“You don’t just have a story — you’re a story in the making, and you never know what the next chapter’s going to be. That’s what makes it exciting.” — Dan Millman
Avoiding painful moments in life can cause suffering later when the pain resurfaces. I realise it’s difficult to face pain, especially when it arises unexpectedly. However, to avoid dealing with it means it is likely to come back at a greater intensity. Is this something you can relate to? Have you put off dealing with painful experiences and have them resurface later on? Perhaps it was a relationship breakup or the death of a loved one? Irrespective of the situation, many of us stow away the pain because we don’t want to deal with it. Let’s be real: pain and suffering is not pleasant.
Yet, life is not what is depicted on social media either where people flaunt a snapshot of their best selves, only to go back to their lifeless existence. Life is an interplay of wonderful moments, interspersed with periods of pain and sometimes suffering. The degree to which we suffer lies in our capacity to accept the conditions before us. Pain and suffering arises when our experience is not what we had in mind. We resist what takes place and expect circumstances to be different and so the ego rears its ugly head. As you know, resisting life is futile because reality trumps our expectations. Is this something you’re willing to embrace and integrate into your life? I assure you, accepting difficult moments will appease your suffering and help you move through the pain quicker.
It is worth clarifying that accepting your circumstances doesn’t mean you must enjoy it, quite the opposite. It would be remiss of me to offer this advice. What I am saying is: there’s no point resisting pain and suffering because it creates more pain and suffering. We can butt heads with reality hoping things are different or accept what is taking place and allow it to move through us. As we do, we discover valuable lessons in our experience. I realise this is not as pretty as it sounds because who wants to experience painful moments after all? Yet, if we continually skim over them, it is like skipping past chapters in a book and reaching the end, claiming not to have enjoyed what we read. Skimming over chapters of our life because it doesn’t feel good means deferring important lessons that should help us grow and evolve.

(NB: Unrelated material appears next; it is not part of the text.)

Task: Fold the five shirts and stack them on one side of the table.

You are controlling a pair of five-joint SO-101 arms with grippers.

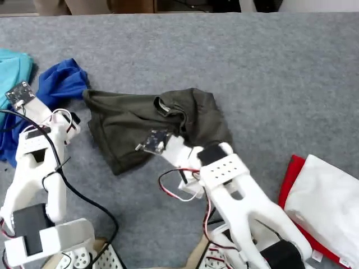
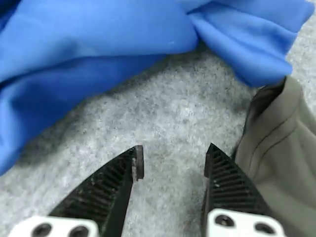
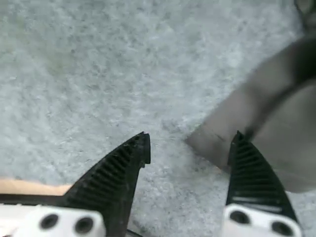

“There are two mistakes one can make along the road to truth… not going all the way, and not starting.” — Buddha
I’m yet to meet anyone who has thrived in idyllic conditions. Have you? What I mean to say is: we gain growth and insights into ourselves through our hardships. While they are not pleasant, once the dust has settled, and the experience has passed, we can see how the storm helps us to evolve. I am drawn to author and psychotherapist David Richo who explains in The Five Things We Cannot Change: And the Happiness We Find by Embracing Them that trusting our feelings and ourselves means dealing with whatever takes place without fearing the worst: “No feeling is inherently negative or inappropriate even if it seems unjustified. What is negative is repressing a feeling or being possessed by one. Some feelings are painful, but they become less painful as we allow them to move through us and as we no longer fear them… Most of us have not tried just sitting in and through a feeling experience. We have not trusted ourselves enough to let our feelings take their full course. So we never find out that a feeling is not so tough on us as we imagine it will be. We miss out on how much better we feel when we let go instead of hold back. Nothing is so hard to handle as the fear of facing it.”
My greatest realisation over the years is that life is cyclical and nothing lasts forever. This is important because if we skip over painful times, we forgo seeing the entirety of our life story unfold. This is not a way to live because it shows in how we respond to life. We become that person with a remote control who fast forwards to the next scene of a film. As a result, we miss out on vital clues that tie the story together; so it is of our life. Skimming past the dark and painful periods means we are no better than the social media accounts who promote a Utopian existence. They are allowing us to see only part of their story, not the whole. We want to know who they are when they are: vulnerable, angry or sad. I realise such images don’t make for a pretty picture to post online, but we can’t fool others.
Is this making sense? Because living wholeheartedly means to embrace the dark moments while savouring the pleasant ones. It is possible to experience both and still be kind-hearted. In fact, some of the kindest and compassionate souls I’ve ever met are those who’ve experienced great pain and suffering and remain humble and kindred spirits. We mustn’t allow unpleasant moments to scar us but use the wounds to heal ourselves and the world. In doing so, we appreciate that every experience is only a part of our life’s narrative and we wouldn’t want it any other way.